Top tips for managing VWD during pregnancy


21 Oct 2015

Careful monitoring and multidisciplinary management can ensure good outcomes for women with von Willebrand’s disease during pregnancy, labour and post-partum, according to Associate Professor Paula James from Queen’s University in Kingston, Ontario.

“Pregnancy is a time a profound physiologic change, normally involving major alterations in haemostatic factors which aim to prevent ante-partum and post-partum haemorrhage,” she said.

“This normally includes progressive increases in levels of von Willebrand factor (VWF) and factor VIII, which peak around labour and delivery.

“These adaptive changes also occur in women with non-severe von Willebrand disease (VWD), often resulting in normal levels of the factors despite the disease.

“But even if the levels normalise, women with VWD have an increased risk of complications during labour, delivery and in the weeks post-partum, so comprehensive management is essential to ensure the health of the mother and the child.”

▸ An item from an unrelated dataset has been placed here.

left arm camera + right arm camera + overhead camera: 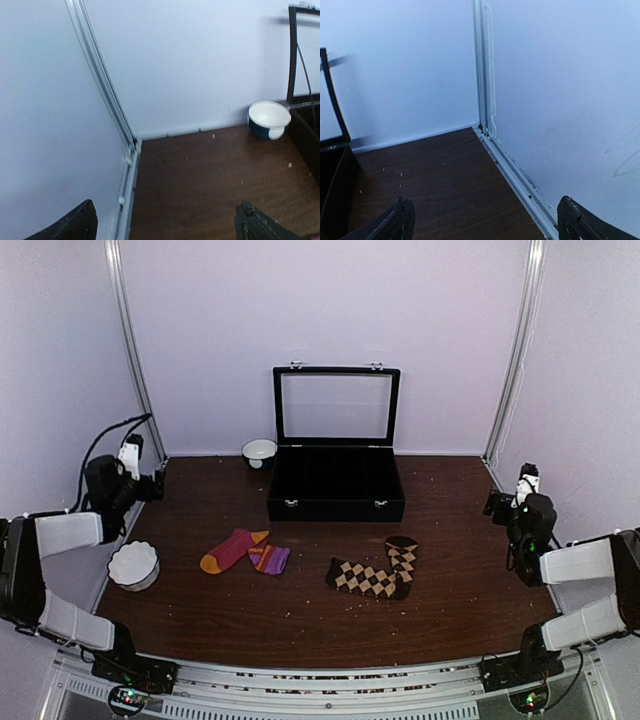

Professor James said rates of bleeding in women with more severe VWD treated with a combination of VWF and factor VIII had up to three times the rate of bleeding in each trimester compared to healthy women, most markedly in the first trimester, as well as elevated rates of primary and secondary post-partum haemorrhage.

“While post-partum bleeding usually settles within a week for healthy women, it often persists for three or four weeks in women with VWD,” she said.

Her approach to management during pregnancy commences with measuring VWF and factor VIII as early as possible in pregnancy (in practice, usually at about 12 weeks) and again at week 32, and arranging review by a maternal/fetal medicine specialist .

“For the majority of patients who normalise these two markers during pregnancy, delivery in a local hospital is acceptable, but we cannot endorse a home birth,” Professor James said. “Epidural anaesthesia has been shown to pose little extra risk in these patients.”

She offers antifibrinolytic therapy with tranexamic acid to reduce post-partum bleeding, commencing after labour and continuing until bleeding stops, but with a review if bleeding persists at three weeks.

Women with more severe VWD and low levels of VWF and factor VIII in late pregnancy should be admitted to hospital and usually induced, to facilitate their intensive management.

Replacement of VWF and factor VIII can be delivered as bolus therapy or a continuous infusion, but the target levels are still very uncertain, and post-partum tranexamic acid is essential.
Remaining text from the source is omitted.